In a study analyzing whole-brain images from nearly 16,000 people, researchers at the Stanford University School of Medicine identified a common pattern across a spectrum of psychiatric disorders that are widely perceived to be quite distinct.

The meta-analysis of 193 peer-reviewed papers, published Feb. 4 in JAMA Psychiatry, reports a loss of gray matter in three brain structures that, although physically separate, participate in a network associated with high-level functions, including planning and decision-making.

The findings call into question a longstanding tendency to distinguish psychiatric disorders chiefly by their symptoms rather than their underlying brain pathology.

In any given year, nearly one in five Americans meets the criteria for a diagnosis of psychiatric illness. “The idea that these disorders share some common brain architecture and that some functions could be abnormal across so many of them is intriguing,” said Thomas Insel, MD, director of the National Institute of Mental Health, who wasn’t involved in the study but is familiar with its contents.

The researchers drew on component studies that have been around for some time, said Insel.

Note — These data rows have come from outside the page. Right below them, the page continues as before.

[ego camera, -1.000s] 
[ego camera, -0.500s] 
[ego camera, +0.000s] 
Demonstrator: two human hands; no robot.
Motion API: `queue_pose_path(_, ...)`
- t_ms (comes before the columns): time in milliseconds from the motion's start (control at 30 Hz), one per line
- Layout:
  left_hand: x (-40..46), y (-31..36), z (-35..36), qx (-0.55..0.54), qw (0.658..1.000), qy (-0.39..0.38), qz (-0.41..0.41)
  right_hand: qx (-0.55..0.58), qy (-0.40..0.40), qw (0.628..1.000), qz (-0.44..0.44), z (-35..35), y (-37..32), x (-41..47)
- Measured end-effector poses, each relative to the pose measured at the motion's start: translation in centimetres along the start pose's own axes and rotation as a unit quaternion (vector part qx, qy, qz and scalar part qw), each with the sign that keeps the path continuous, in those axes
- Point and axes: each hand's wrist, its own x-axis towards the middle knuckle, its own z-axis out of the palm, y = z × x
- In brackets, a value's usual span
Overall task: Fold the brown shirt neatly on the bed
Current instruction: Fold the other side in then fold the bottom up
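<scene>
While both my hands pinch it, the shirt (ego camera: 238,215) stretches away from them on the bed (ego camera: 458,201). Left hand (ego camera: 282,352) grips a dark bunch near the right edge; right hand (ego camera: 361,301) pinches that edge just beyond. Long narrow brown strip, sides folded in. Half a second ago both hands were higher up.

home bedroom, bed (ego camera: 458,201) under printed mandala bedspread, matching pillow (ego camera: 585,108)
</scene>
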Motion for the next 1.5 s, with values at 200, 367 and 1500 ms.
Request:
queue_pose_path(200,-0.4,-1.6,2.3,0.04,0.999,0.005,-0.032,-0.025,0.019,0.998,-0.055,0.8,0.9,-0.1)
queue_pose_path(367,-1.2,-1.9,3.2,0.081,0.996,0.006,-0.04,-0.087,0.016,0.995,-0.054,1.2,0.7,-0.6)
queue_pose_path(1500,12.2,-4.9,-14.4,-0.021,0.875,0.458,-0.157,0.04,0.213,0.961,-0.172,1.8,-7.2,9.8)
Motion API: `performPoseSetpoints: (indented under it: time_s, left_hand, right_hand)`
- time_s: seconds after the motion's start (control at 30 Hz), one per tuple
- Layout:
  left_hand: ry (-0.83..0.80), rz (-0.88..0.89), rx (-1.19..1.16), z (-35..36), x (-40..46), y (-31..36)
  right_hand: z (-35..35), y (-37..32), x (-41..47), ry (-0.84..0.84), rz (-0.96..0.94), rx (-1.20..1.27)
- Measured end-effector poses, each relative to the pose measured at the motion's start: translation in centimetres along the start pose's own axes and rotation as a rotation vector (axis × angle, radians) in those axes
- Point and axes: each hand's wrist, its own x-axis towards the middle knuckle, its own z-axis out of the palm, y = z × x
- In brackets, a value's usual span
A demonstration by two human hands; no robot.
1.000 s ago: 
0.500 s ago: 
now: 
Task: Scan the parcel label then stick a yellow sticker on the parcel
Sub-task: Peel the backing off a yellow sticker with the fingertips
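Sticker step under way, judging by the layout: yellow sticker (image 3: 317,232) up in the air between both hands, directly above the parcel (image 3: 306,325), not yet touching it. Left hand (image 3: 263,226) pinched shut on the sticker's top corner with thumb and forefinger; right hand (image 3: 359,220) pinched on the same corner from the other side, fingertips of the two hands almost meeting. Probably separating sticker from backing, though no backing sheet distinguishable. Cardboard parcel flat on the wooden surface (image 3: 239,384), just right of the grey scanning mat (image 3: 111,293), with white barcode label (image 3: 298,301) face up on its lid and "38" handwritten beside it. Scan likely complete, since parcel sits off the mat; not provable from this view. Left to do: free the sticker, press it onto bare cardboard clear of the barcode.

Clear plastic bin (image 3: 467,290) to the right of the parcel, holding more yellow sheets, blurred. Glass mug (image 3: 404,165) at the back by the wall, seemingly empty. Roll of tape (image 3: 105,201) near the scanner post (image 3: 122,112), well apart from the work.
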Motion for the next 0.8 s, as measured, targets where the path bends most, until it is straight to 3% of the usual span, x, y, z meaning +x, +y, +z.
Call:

But these studies tended to focus on one or another psychiatric disorder in isolation, whereas the Stanford investigators “have stepped back from the trees to look at the forest and see a pattern in that forest that wasn’t apparent when you just look at the trees,” Insel said.

“In many of these published studies we reviewed, researchers have tended to interpret their biological findings in terms of the one disorder they’re focusing on,” said Amit Etkin, MD, PhD, an assistant professor of psychiatry and behavioral sciences at Stanford and the study’s senior author. Lead authorship is shared by Madeleine Goodkind, PhD, a postdoctoral scholar in Etkin’s group, and Simon Eickhoff, DrMed, a professor of clinical neuroscience and medical psychology at Heinrich-Heine University Dusseldorf.

Similar gray-matter loss

Despite experienced clinicians’ intuitive grasp of the blurred lines separating diverse psychiatric conditions, there’s nonetheless often an assumption that these disorders, traditionally classified on the basis of predominant symptoms, are discrete in reality, noted Etkin, who is also an investigator at the Sierra-Pacific Mental Illness Research and Clinical Center at the Veterans Affairs Palo Alto Health Care System. “We tried to ask a basic question that hasn’t been asked: Is there any common biological basis for mental illness?”

We tried to ask a basic question that hasn’t been asked: Is there any common biological basis for mental illness?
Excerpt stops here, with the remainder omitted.